### Task requirements
In the data below, give the number of lines that contain the word "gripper". Nothing else is needed.

+++

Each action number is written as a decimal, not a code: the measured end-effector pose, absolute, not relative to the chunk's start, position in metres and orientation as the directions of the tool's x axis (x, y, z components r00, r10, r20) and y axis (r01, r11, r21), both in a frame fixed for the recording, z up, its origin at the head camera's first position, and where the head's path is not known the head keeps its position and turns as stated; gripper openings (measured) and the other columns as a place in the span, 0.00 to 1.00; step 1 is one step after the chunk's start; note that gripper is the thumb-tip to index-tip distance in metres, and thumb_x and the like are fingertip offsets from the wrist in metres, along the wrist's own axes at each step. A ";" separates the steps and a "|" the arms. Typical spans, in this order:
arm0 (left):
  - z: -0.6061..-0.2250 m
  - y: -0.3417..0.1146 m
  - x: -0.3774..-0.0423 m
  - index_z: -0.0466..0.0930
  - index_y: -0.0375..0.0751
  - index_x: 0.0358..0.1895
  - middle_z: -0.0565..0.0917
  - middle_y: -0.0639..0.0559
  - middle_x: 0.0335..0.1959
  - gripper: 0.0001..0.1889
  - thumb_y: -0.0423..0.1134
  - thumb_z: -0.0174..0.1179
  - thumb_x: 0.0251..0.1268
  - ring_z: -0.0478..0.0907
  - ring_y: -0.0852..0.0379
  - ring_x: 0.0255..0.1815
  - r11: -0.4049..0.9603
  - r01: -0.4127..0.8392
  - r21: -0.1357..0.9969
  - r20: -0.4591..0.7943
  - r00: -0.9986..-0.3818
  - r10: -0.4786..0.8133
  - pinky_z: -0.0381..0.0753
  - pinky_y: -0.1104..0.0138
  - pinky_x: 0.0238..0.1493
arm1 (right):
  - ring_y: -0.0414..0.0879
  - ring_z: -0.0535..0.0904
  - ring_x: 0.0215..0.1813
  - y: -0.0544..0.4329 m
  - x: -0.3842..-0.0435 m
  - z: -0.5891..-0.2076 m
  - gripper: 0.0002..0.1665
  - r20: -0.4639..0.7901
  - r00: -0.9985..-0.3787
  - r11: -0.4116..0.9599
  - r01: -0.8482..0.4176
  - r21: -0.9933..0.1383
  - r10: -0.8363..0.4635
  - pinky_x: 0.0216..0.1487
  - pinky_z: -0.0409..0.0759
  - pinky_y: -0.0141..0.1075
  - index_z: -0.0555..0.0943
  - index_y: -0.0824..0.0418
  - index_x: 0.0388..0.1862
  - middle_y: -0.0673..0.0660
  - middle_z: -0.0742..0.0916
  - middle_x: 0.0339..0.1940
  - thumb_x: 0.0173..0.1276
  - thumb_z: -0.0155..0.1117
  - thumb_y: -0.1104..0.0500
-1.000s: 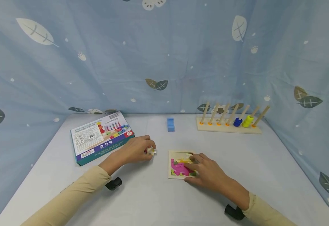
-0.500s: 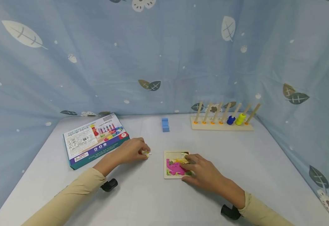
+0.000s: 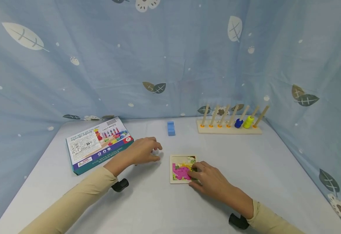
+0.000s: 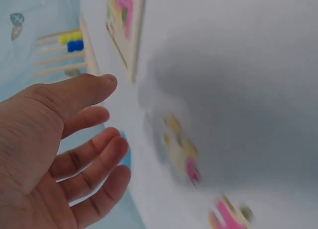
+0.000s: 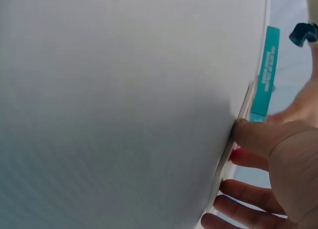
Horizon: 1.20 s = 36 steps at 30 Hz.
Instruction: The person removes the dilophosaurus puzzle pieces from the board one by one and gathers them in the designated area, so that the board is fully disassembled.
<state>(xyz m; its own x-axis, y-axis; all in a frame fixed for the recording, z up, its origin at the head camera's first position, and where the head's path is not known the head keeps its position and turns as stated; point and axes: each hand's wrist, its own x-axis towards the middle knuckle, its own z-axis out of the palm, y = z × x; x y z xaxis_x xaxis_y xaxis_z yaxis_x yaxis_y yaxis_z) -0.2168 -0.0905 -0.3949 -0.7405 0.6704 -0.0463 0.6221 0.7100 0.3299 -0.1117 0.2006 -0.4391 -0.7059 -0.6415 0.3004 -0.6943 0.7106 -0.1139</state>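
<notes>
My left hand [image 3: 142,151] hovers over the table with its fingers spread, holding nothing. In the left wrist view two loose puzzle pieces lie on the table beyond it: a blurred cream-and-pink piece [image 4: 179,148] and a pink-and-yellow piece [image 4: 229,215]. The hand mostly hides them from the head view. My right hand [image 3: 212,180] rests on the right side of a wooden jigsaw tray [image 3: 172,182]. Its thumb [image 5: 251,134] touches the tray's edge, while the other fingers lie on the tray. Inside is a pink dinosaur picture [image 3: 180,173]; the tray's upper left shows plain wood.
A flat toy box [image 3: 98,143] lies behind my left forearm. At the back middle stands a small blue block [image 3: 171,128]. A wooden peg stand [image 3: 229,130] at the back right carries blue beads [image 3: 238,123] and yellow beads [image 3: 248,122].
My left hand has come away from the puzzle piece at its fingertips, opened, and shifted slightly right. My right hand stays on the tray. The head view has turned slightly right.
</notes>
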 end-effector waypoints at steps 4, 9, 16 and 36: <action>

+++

### The completed task
3